HandType: Sculpting Letterforms With Your Hands [Free+Open Source]
By Justin Wetch
GITHUB REPO: https://github.com/justinwetch/HandType
LIVE DEMO: https://handtype.vercel.app/
HandType is a gesture-controlled typography workstation. You point a webcam at your hand, rotate your palm, and font parameters change in real time. Open palm rotation adjusts the active modifier. Peace sign cycles through the alphabet. Five modifiers (weight, slant, width, pixel, corner radius) let you sculpt any letterform procedurally, and you can upload any TrueType, OpenType, or WOFF file to work with. Everything runs client-side in the browser.
I built it because I've been thinking about gestural interfaces since trying an Apple Vision Pro demo and falling in love with the feeling of reaching into space and having the machine just respond. A mouse is a translation layer. Your hand rotating while a letterform mutates underneath it is something more direct, and I wanted to see what that directness felt like in a creative tool.
How it works
MediaPipe Hands runs in the browser, tracking 21 landmarks per hand. Early versions used Euler angles for palm rotation, which meant jittering and gimbal lock when you held your hand upright. Switching to quaternion-based rotation fixed that entirely, smooth parameter adjustment regardless of hand orientation or camera angle.
The font rendering is procedural. Opentype.js parses whatever font you load and decomposes every glyph into editable bezier paths. The five modifiers transform those paths mathematically: slant shears the coordinate space, width scales horizontally, weight expands strokes along path normals, corner radius rounds the joints. Pixel was a happy accident. The original plan was a contrast modifier, but it kept breaking path legibility, so I replaced it with coordinate quantization, basically snapping the bezier points to a grid. At high values it creates this digital decay effect that ended up being my favorite thing in the whole project.

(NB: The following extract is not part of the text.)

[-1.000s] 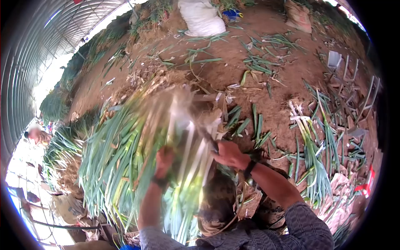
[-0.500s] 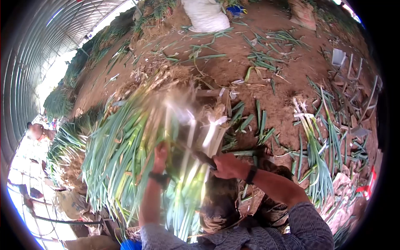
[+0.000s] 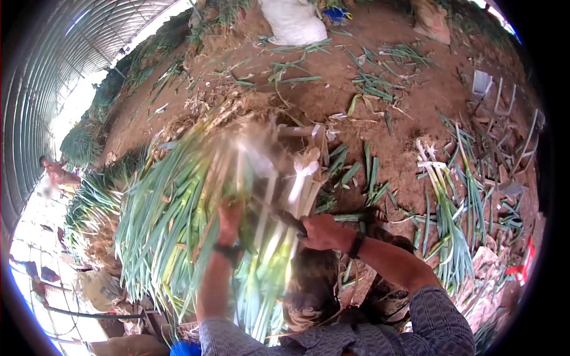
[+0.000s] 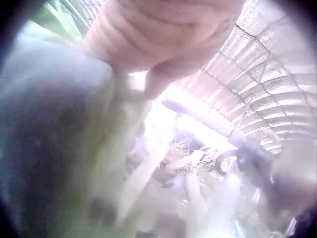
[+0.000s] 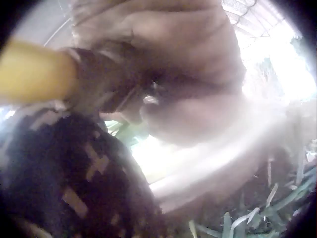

All of this renders to a Canvas 2D context every frame. The grid, the glyph, the HUD telemetry, the branding, everything redraws.
The aesthetic
The interface went through a cyberpunk phase early on, cyan glows and scanlines, the whole thing. That energy was fun for about a day. The version that stuck draws from 1970s industrial instrument design: warm charcoal background, burnt sienna for active states, IBM Plex Mono throughout. Sharp corners everywhere, reticle brackets for framing, dot-leaders between labels and values. The internal mechanics of the system, bezier handles, coordinate grids, parameter readouts, are promoted to primary visual elements. The glyph sits center stage inside targeting brackets like something on an oscilloscope.
I've been calling the aesthetic "forensic mechanical." The idea is that you're watching the letterform's skeleton respond to your body, and the interface should make that construction legible, even beautiful. Process as display.
What's next
I've been exploring gesture and spatial interfaces more generally, and HandType is one piece of that. Typography felt like the right starting domain because the parameters are continuous and the feedback is immediate, you can see exactly what your rotation is doing to the form in the same moment you do it. I want to keep pulling on this thread.